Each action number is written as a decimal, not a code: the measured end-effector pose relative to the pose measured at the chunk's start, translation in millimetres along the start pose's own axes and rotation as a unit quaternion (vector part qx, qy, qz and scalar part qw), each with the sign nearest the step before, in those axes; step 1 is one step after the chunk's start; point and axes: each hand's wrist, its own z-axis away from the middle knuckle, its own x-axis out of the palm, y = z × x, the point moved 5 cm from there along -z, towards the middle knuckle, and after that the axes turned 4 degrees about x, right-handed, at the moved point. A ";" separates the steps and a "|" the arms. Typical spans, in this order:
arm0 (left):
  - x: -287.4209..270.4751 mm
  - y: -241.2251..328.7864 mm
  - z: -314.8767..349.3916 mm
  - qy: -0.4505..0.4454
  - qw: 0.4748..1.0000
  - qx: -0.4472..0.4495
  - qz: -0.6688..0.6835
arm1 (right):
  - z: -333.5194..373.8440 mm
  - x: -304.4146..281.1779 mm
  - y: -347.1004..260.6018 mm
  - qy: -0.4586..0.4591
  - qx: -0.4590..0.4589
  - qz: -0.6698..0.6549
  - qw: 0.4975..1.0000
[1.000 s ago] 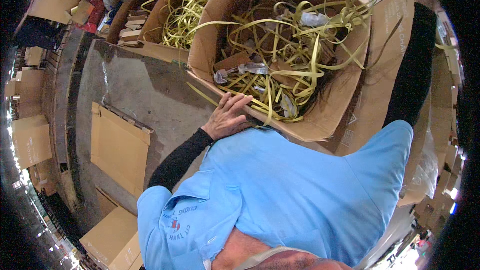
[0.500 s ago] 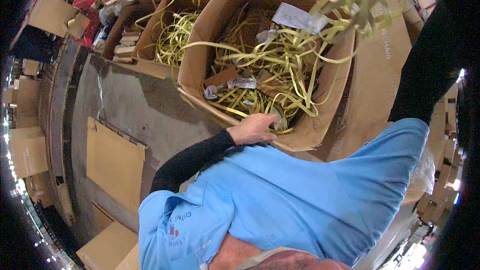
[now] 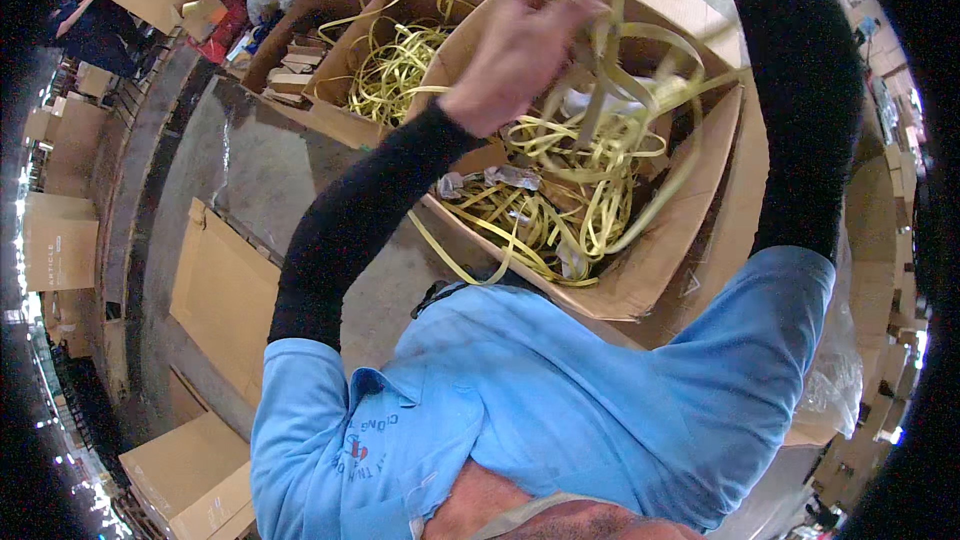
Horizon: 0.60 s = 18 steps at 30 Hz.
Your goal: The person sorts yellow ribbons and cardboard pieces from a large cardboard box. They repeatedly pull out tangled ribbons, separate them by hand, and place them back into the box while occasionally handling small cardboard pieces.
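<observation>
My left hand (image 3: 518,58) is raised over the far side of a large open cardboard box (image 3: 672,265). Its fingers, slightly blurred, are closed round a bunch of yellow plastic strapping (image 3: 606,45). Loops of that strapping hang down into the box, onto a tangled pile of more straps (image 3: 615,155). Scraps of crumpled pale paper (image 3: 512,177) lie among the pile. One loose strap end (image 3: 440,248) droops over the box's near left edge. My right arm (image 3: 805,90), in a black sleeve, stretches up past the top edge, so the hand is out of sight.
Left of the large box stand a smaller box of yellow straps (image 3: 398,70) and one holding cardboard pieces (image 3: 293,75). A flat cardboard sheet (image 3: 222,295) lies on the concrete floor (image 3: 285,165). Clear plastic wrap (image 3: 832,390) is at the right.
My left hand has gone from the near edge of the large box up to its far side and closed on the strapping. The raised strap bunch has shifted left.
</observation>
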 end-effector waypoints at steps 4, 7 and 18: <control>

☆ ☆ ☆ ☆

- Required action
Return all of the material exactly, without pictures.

- Output below
Each action number is written as a decimal, not a code: the measured end-effector pose relative to the pose measured at the chunk's start, translation in millimetres along the start pose's own axes and rotation as a unit quaternion (vector part qx, qy, qz and scalar part qw), each with the sign nearest the step before, in those axes; step 1 is one step after the chunk's start; point and axes: each hand's wrist, its own z-axis away from the middle knuckle, its own x-axis out of the palm, y = z × x, the point moved 5 cm from there along -z, towards the middle knuckle, and after that the axes turned 4 degrees about x, right-handed, at the moved point. A ";" separates the steps and a "|" the arms. Typical spans, in this order:
arm0 (left):
  - x: -287.4209..270.4751 mm
  - y: -241.2251..328.7864 mm
  - z: -314.8767..349.3916 mm
  - qy: -0.4505..0.4454
  - qw: 0.4748..1.0000
  - qx: -0.4472..0.4495
  - qz: -0.6688..0.6835
arm1 (right):
  - z: -333.5194..373.8440 mm
  - x: -304.4146..281.1779 mm
  - y: -347.1004..260.6018 mm
  - qy: -0.4586..0.4591
  - qx: -0.4590..0.4589
  - qz: -0.6698..0.6549
  - qw: 0.4975..1.0000
[1.000 s ago] 
[0.500 s ago] 
[now] 
Horizon: 0.60 s = 18 steps at 30 Hz.
Your goal: The person sorts yellow ribbons and cardboard pieces from a large cardboard box. They repeatedly pull out tangled ribbons, separate them by hand, and place them back into the box while occasionally handling small cardboard pieces.
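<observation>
My left hand (image 3: 518,58) is raised over the far side of a large open cardboard box (image 3: 672,265). Its fingers, slightly blurred, are closed round a bunch of yellow plastic strapping (image 3: 606,45). Loops of that strapping hang down into the box, onto a tangled pile of more straps (image 3: 615,155). Scraps of crumpled pale paper (image 3: 512,177) lie among the pile. One loose strap end (image 3: 440,248) droops over the box's near left edge. My right arm (image 3: 805,90), in a black sleeve, stretches up past the top edge, so the hand is out of sight.
Left of the large box stand a smaller box of yellow straps (image 3: 398,70) and one holding cardboard pieces (image 3: 293,75). A flat cardboard sheet (image 3: 222,295) lies on the concrete floor (image 3: 285,165). Clear plastic wrap (image 3: 832,390) is at the right.
My left hand has gone from the near edge of the large box up to its far side and closed on the strapping. The raised strap bunch has shifted left.
</observation>
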 end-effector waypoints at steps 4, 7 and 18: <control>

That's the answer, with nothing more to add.